A comunicadora indígena Yrere Krenak, do povo Krenak, reforçou que o rompimento da barragem não apenas poluiu o Rio Doce, mas atingiu dimensões espirituais impossíveis de reparar completamente. Ela contou que o rio (chamado Atu no idioma Krenak) era o centro da vida religiosa, cultural e emocional da comunidade. “O nosso povo conversava com o Atu, era ele que curava nossas tristezas. Hoje não conversamos mais com o rio, e perdemos totalmente nossa vida espiritual com ele”, disse.

Yrere lembrou que tinha apenas 20 anos quando a lama chegou ao território e que, desde então, tradições foram interrompidas: os banhos, a pesca, os jogos tradicionais e até o uso de ervas medicinais que dependiam da saúde da bacia. “As nossas crianças não têm seu primeiro mergulho no rio, como sempre foi. A gente precisa procurar outro rio longe do território, mas não é o mesmo. A intimidade com o nosso rio se perdeu”, relatou.

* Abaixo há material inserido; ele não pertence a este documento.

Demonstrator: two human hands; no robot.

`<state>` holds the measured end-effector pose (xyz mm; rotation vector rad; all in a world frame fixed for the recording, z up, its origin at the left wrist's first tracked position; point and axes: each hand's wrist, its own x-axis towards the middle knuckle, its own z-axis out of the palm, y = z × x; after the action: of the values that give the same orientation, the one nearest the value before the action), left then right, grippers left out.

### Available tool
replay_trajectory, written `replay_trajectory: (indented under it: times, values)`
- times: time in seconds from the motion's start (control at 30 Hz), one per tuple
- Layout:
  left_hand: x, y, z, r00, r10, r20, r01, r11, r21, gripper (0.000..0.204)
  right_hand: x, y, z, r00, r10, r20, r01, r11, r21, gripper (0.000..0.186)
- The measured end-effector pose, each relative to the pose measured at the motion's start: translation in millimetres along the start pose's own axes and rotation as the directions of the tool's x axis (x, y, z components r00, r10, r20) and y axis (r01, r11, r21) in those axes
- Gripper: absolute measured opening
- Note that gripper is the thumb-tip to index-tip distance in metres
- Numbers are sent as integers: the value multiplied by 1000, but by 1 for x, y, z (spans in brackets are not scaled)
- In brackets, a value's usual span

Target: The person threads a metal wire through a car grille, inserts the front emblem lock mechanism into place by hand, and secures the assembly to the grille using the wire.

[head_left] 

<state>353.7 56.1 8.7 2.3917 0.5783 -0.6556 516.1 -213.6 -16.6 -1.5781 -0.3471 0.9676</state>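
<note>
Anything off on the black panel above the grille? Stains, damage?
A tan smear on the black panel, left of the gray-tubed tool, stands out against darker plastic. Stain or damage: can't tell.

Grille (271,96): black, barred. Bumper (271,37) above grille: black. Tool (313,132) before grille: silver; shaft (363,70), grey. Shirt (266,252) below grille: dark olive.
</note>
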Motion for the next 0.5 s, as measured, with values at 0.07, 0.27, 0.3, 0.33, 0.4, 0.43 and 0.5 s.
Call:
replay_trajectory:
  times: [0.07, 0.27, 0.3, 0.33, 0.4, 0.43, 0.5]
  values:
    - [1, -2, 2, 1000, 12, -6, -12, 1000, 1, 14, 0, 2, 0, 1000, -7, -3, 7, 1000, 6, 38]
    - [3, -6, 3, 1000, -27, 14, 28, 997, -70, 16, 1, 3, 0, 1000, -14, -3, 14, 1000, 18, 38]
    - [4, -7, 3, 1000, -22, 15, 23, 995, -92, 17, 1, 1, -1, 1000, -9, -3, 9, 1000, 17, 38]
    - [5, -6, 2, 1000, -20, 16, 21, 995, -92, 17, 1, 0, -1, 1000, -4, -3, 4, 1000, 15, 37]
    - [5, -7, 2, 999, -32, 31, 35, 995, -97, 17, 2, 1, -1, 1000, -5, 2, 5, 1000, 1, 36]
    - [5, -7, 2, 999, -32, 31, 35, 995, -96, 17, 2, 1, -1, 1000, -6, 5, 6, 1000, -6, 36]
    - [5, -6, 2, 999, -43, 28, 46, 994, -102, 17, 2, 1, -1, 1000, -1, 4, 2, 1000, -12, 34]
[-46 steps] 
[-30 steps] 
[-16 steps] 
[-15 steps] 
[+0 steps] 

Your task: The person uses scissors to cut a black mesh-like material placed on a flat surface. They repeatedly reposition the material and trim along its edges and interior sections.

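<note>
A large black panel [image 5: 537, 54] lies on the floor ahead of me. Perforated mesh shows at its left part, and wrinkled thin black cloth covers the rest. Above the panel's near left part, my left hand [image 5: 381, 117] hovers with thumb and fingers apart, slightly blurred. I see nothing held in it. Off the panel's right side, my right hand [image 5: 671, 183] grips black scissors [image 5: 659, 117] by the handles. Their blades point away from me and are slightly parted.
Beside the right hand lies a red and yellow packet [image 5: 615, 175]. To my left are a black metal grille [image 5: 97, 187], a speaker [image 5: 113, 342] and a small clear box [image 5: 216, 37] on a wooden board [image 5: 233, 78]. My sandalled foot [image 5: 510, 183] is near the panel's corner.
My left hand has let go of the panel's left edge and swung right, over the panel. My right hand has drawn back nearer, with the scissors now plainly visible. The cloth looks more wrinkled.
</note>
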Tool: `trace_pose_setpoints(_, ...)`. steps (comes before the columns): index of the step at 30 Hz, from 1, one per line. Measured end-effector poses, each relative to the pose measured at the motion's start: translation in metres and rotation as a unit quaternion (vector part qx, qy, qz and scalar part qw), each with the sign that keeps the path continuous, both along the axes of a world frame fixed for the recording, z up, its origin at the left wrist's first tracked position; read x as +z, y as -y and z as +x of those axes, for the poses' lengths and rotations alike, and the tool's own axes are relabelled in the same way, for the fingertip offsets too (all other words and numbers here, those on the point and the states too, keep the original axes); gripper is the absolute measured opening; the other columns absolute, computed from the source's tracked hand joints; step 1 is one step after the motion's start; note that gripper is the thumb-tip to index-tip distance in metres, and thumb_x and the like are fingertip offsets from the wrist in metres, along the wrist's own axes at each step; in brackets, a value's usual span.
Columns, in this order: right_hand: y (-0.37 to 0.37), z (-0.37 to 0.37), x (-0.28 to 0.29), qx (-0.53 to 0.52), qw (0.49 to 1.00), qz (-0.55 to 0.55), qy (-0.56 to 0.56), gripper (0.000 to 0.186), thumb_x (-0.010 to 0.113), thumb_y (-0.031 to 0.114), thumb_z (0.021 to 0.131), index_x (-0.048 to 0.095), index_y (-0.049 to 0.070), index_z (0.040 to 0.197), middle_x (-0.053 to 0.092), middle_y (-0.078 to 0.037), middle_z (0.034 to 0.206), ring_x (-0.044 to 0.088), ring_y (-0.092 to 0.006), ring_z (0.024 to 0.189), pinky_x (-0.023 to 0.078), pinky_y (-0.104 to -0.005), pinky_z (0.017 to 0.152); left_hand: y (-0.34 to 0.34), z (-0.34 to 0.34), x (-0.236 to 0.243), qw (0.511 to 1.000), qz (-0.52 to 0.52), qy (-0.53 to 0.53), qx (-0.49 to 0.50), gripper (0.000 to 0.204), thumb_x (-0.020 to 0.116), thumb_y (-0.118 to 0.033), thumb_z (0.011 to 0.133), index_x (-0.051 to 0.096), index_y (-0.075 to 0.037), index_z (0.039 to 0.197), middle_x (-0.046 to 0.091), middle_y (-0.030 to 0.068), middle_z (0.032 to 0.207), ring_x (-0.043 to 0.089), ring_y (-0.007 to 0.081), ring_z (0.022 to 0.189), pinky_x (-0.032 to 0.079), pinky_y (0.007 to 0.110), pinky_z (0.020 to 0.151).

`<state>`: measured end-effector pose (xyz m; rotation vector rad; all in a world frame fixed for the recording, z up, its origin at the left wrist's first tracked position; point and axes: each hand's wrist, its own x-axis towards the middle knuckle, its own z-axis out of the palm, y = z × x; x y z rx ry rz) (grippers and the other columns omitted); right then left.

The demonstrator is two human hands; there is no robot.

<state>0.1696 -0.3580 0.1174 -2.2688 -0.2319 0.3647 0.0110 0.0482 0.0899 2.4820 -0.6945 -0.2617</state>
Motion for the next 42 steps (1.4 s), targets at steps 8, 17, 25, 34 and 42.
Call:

Para ela, a interrupção de práticas culturais representa uma forma profunda de violência espiritual, difícil de ser compreendida por quem não compartilha da cosmologia indígena. “O homem branco não entende a relação que temos com a natureza. Para nós, o rio é como um pai, uma mãe, alguém que alimenta e cura”, completou.
O advogado Felipe Hotta, sócio da Pogust Goodhead e responsável pela interlocução com as vítimas nos últimos sete anos, destacou que esta é a primeira vez que uma corte aponta de forma direta a responsabilidade de uma empresa pela tragédia que completou dez anos em 2025. Para ele, isso representa um alívio, mas também o início de uma nova etapa no processo judicial. “Após 10 anos, essas comunidades podem finalmente dizer quem é o responsável pelo que aconteceu nas suas vidas”, afirmou.

Hotta explicou que a decisão abre caminho para que o cálculo das indenizações avance, tanto para comunidades indígenas e quilombolas quanto para municípios que também sofreram danos ambientais e socioeconômicos. “Agora está claro que a empresa é responsável. O próximo estágio será quantificar quanto cada atingido tem direito a receber pelos danos que sofreu”, disse.
Ele também ressaltou o impacto internacional da decisão, afirmando que ela estabelece um precedente crucial para responsabilização climática em escala global. “A decisão mostra que empresas sediadas em outros países podem, sim, ser responsabilizadas por danos ambientais extraterritoriais”, afirmou.
Para Hotta, receber essa notícia durante a COP30 é simbolicamente poderoso, já que o evento reúne justamente países e organizações que discutem justiça climática e responsabilidades históricas.